The other people in the group each have a card, half of them with good listening techniques and half of them with things that people do that show that they are not listening at all. And watching this, this group watching the Story Session go down is always so interesting. The reaction of the storyteller, the reaction of the people in the group, and then really experiencing the good and the bad of listening.

So now I know it’s a little bit ironic that we’re going to work through some of these activities. Ironic because I just said that when you’re talking about listening, a whole lot doesn’t change, but I’m hoping that through talking through a few of these examples, it’ll give you food for thought. It’ll give you something to think about and to be able to reflect on how you are listening. Are you listening to connect or not?

So one of my favorite examples came from my time and the Peace Corps. Now meetings in the Peace Corps– well, meetings on the island that I learned with the tourism group that I was helping, would last four hours. I mean, they started an hour late, obviously, ahora Panamania, thing, they just started late hours, then you’d sit there listening to people talk over each other listening to no point like it was they were painful. And after leaving, after months of these meetings, I left one and I said that’s it. I can’t I can’t I can’t even anymore. I can’t.

What I decided to do was how was to have a “How to have a Meeting Meeting”, or in the case of Panama charla. So we gathered everyone together, and I organized the agenda–that in itself a foreign concept to meetings in Panama. And one of the agenda items was this: I gave everyone in the group a piece of paper, and I said on the count of three, read what it says on the paper. I counted to three. Uno, dos, tres, they all started reading the sentence like the paper said things like the rooster crows by the fence at midnight I like a walk on the beach. They were just nonsensical random statements.

And afterward when everyone’s read out loud all at the same time. I turned to Luisa and I said, “Louisa, what did Pablo say?”  “No sé. “So Pablo, what did Abel say?”  “Yo no sé.” “Abel, what Mario say?” “Yo no sé.”  And as I asked everyone, no one knew what anyone said. And I said right! Because one we are all talking at once when we are talking on top of each other. No one can hear anything. And the time and the energy and the lack of respect. The toll this takes is ridiculous.

Now we all had a really good laugh because at that moment after they all read their sentences out loud, they realize that that’s what they did for most of the meetings. They talked over each other. They weren’t pausing. They weren’t trying to understand.

So going forward, we came up with the idea–kind of an old school idea in itself that someone we would talk if you had the wooden spoon, you could talk we brought a wooden spoon to the meeting. And if you had something to say you would raise your hand to wait for the spoon and it would be your turn to say it.

As part of the Story Session activity, I’ll have people interrupt each other talk over each other. And you can see the annoyance and the confusion. And the other people can’t hear what’s happening. They can’t understand when we are talking over each other.
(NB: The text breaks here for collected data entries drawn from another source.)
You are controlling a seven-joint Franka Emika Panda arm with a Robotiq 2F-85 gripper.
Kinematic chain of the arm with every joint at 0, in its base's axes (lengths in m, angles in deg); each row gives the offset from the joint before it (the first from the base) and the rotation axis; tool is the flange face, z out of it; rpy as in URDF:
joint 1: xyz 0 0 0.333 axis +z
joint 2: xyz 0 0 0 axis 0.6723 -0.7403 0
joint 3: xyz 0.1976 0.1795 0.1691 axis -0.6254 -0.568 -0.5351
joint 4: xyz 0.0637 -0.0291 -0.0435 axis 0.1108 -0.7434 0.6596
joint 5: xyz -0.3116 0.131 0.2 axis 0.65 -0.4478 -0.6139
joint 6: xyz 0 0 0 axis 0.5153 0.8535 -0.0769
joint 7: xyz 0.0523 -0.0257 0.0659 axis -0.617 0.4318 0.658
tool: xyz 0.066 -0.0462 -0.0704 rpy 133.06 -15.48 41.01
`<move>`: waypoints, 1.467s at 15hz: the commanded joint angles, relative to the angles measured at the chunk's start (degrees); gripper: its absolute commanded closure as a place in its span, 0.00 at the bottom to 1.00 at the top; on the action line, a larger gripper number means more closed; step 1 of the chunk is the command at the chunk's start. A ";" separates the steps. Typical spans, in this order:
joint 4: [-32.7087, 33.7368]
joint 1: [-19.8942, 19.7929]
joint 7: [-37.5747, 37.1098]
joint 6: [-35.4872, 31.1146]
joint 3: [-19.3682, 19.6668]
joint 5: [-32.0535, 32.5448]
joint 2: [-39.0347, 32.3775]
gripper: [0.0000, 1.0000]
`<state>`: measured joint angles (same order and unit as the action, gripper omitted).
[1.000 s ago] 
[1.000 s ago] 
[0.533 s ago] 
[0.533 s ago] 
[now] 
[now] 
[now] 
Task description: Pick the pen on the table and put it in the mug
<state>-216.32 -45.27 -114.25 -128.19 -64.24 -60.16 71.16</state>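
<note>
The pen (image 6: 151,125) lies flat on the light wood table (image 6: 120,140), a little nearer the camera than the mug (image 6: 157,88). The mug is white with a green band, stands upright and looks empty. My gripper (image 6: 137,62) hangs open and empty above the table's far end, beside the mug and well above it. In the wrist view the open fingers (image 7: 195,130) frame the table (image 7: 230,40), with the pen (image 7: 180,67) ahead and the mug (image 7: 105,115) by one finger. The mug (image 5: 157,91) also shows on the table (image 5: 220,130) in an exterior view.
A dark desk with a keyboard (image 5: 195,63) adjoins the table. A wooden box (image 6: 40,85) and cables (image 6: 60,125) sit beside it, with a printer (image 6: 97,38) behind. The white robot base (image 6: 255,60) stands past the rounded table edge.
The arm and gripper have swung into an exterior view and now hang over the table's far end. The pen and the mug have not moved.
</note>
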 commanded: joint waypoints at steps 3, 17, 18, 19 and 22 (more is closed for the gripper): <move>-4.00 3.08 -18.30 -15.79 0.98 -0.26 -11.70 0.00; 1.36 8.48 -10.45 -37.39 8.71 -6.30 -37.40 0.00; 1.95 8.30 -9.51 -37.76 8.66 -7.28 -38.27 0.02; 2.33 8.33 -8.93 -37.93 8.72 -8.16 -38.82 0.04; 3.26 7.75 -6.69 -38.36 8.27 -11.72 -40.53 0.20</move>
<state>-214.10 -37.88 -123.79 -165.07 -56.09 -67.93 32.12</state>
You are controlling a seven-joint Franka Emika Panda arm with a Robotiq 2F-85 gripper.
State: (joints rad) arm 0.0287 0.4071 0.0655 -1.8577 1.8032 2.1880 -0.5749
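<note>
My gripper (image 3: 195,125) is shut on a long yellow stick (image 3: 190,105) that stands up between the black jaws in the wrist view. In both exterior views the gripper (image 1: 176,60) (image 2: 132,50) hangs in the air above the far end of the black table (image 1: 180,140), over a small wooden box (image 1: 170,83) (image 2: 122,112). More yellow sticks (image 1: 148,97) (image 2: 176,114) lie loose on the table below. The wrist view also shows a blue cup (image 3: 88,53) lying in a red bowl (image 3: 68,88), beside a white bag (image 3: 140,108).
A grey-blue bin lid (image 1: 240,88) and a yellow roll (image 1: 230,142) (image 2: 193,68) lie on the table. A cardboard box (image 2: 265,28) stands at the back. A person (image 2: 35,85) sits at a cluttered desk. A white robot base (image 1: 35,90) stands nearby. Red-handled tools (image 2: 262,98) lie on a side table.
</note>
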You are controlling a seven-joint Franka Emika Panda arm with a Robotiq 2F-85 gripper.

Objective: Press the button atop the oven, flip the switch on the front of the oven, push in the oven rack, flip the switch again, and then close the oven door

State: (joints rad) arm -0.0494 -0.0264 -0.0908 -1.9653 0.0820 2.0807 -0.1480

As you go forward today into your next meeting, or into your next conversation or gathering where there’s a lot of people notice are people talking over each other I mean, sometimes that’s okay, but are they doing in a way that only certain voices are being heard? Are they doing it in a way that the quiet folks aren’t speaking up? And what can be your wooden spoon? What can you bring to make sure that people are talking one at a time they’re not talking over each other and that all of the voices in the room are heard?